* **Required work**:
All of the data is to be set down again without alteration.

--- Given information ---

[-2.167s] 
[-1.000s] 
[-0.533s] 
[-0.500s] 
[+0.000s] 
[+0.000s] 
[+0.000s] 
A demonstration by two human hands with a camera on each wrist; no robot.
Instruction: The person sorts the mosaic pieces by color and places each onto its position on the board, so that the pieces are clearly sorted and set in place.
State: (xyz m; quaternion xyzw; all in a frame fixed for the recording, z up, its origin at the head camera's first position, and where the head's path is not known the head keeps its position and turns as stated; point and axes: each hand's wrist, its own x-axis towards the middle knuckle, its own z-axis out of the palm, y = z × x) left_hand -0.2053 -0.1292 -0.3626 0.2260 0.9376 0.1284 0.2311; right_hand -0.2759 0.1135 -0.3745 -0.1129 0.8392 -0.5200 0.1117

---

* **Exercise answer**:
[-2.167s] 
[-1.000s] 
[-0.533s] 
[-0.500s] 
[+0.000s] 
[+0.000s] 
[+0.000s] 
A demonstration by two human hands with a camera on each wrist; no robot.
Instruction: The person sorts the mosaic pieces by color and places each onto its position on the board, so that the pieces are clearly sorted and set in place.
State: (xyz m; quaternion xyzw; all in a frame fixed for the recording, z up, its origin at the head camera's first position, and where the head's path is not known the head keeps its position and turns as stated; point and axes: each hand's wrist, its own x-axis towards the middle knuckle, its own z-axis out of the palm, y = z × x) left_hand -0.2053 -0.1292 -0.3626 0.2260 0.9376 0.1284 0.2311; right_hand -0.2759 0.1135 -0.3745 -0.1129 0.8392 -0.5200 0.1117

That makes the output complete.